Multimedia: Emir Can İğrek - Beyaz (Akustik)
***
Aden KESKİN
Yemyeşil çimlere uzanmış, tam tepemdeki ağaçlara ve hafif bulutlu olan gökyüzüne bakıyordum.
Günlerdir kendimi hapis gibi hissettikten sonra şimdi bu şekilde ağaçların, gökyüzünün ve temiz havanın tadını çıkarmak oldukça iyi gelmişti. Mart ayının o keskin soğuğu bugün yoktu. Her ne kadar bulutlar engel olmaya çalışsa da, güneşin sıcaklığı tenimi ısıtıyordu.
Gözlerimi kapatmış, ellerimi iki yana açmış bir halde çimlerin üzerinde derin derin soluklar alıyordum. Üzerimde sadece bir eşofman altı ve beyaz ince askılı bir tişört vardı. Aslında ceketim de vardı ama çimlere uzanmadan önce çıkarmıştım. Çünkü çimlerin verdiği o tatlı huzuru hissetmek hoşuma gidiyordu.
Hiçbir şey düşünmemeye çalışıp, sadece içinde bulunduğum şu anın tadını çıkarmak istiyordum. Ancak aklımı sürekli meşgul eden, olduğum ana tutunmama engel olan Baran buna izin vermiyordu. Özellikle en son yaşadıklarımızdan sonra...
Baran'la aramızda yaşananlar artık inkâr edemeyeceğim boyuttaydı. Onu hala daha yeterince tanımıyordum. Mesela tam olarak nasıl bir şirket yönettiğini bilmiyordum. Kız kardeşi vardı evet ama ailesi hakkında pek fazla bilgi sahibi değildim. Çoğu zaman yüz ifadesinden ne düşündüğünü ya da ne hissettiğini anlayamıyordum. Çünkü duygularını saklamakta oldukça iyiydi.

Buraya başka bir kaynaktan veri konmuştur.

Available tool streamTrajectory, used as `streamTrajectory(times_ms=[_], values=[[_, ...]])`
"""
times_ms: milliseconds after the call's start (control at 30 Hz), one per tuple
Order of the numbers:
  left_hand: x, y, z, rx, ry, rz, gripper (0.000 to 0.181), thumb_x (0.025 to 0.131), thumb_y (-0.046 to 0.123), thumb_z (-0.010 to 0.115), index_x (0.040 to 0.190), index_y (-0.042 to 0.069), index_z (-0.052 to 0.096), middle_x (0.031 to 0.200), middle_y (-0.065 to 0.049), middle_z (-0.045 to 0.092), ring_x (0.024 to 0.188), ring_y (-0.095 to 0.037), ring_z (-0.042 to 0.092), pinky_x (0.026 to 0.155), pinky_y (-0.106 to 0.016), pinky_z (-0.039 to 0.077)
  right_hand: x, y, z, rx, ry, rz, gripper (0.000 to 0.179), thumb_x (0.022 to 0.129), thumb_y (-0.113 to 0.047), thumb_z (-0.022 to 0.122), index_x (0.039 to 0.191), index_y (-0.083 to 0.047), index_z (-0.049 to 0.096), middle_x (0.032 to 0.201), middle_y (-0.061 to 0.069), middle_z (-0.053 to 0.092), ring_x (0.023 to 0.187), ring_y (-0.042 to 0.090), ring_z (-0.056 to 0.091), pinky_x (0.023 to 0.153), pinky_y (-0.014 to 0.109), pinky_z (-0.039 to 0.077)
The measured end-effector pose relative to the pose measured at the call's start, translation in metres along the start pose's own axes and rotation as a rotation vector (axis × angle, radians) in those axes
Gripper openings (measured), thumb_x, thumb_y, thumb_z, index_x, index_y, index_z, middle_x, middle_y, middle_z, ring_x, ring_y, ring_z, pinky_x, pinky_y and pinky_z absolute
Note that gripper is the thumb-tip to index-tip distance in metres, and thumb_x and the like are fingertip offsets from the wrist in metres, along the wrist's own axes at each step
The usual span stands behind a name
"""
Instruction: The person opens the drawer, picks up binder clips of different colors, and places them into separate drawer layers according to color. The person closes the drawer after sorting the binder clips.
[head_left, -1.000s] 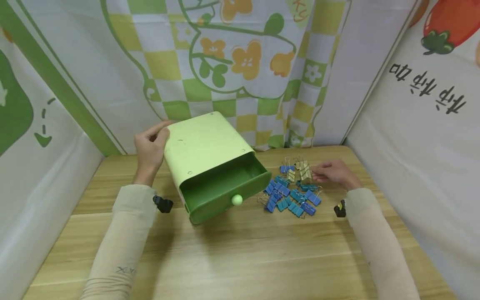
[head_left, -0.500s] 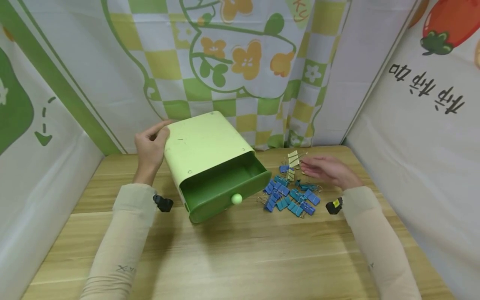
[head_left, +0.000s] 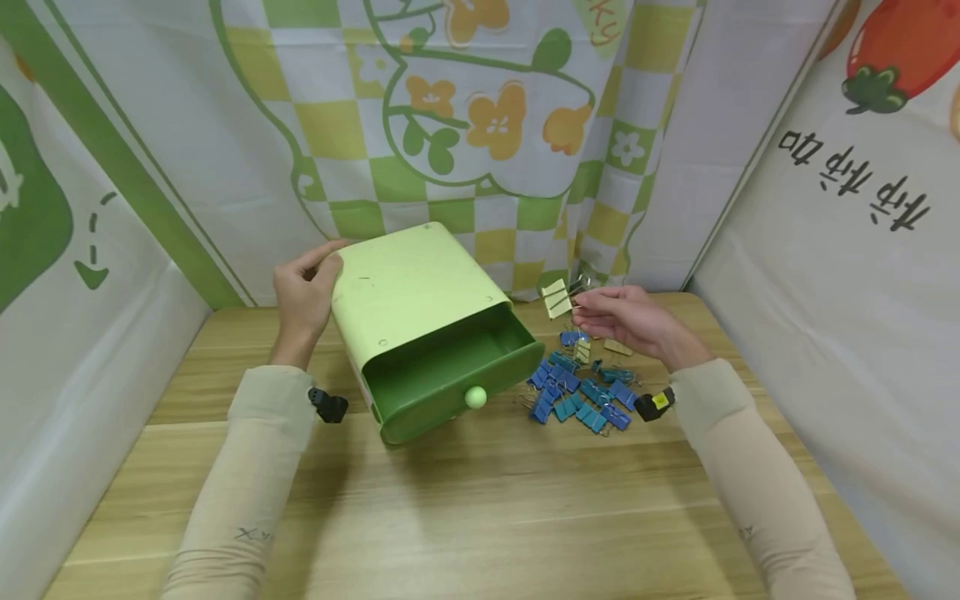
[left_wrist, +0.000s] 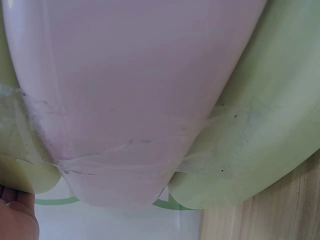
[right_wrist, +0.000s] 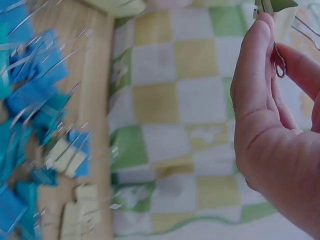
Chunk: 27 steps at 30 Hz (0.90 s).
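Left hand (head_left: 302, 304) grips the pale-green box (head_left: 416, 287) at its rear-left corner, left of centre in the head view: smooth shell, rounded edges, corner rivets. Dark-green drawer (head_left: 423, 422) sits partly out, round light-green knob (head_left: 476, 397) on its curved front. Right hand (head_left: 626, 321), right of centre, pinches a pale-yellow clip (head_left: 557, 299) by its looped wire handle. Below that hand: blue and teal binder clips (head_left: 591, 417), flat-sided with thin wire handles, loosely heaped on the wood-grain surface (head_left: 487, 517), a couple of yellow ones (head_left: 617, 347) at the upper edge. Left wrist view: glossy pink panel (left_wrist: 135, 100), wrinkled clear tape (left_wrist: 125, 150) across it. Checked fabric curtain (head_left: 345, 129) fills upper centre.
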<state>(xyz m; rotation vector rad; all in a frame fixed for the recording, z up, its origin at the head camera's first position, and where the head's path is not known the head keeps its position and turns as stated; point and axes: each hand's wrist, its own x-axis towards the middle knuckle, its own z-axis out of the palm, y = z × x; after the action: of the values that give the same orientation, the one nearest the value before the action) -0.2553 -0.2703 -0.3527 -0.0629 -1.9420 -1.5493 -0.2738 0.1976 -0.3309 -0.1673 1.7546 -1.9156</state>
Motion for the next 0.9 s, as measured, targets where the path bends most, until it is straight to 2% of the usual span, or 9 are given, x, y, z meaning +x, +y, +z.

Bana karşı çok ilgiliydi, yakınlaştığımızda farklı biri olduğunu görebiliyordum. Ama bir anda bambaşka bir karaktere bürünebiliyordu. Oldukça soğuk ve ciddi olabiliyordu.
Hangisi gerçek Baran'dı? Bana karşı ilgisini hissettirip kibar ve düşünceli olan mı, yoksa ciddi ve suratsız olan Baran mı gerçekti?
Belki de ben yanlış anlıyordum. Onun yanındayken kendimden geçtiğim ve başka hiçbir şey düşünemediğim için, belki de bazı şeyleri yanlış algılıyordum.
Ama beni öpmüştü...
Bu öpücüğün onun için basit bir öpücük olduğuna inanmak istemiyordum.
Sonuçta Baran Karadağ'dan bahsediyoruz kızım. Kim bilir kaç kişiyi öptü öyle. Hemen heveslenme bence.
Offf...
Gerçekten bu işin sonu nereye varacak hiçbir fikrim yoktu. Rüzgâra kapılmıştım bir kere, savrulup duruyordum.
Hayat bir günde ne kadar değişebiliyormuş. Bir bakıyorsunuz sevdiklerinizle birlikte çok mutluyken, yarın olduğunda hayat sizi acıyla karşılaştırıyor. Bugün sıradan bir hayatınız varken, yarın olduğunda kendinizi maceranın içinde bulabiliyordunuz.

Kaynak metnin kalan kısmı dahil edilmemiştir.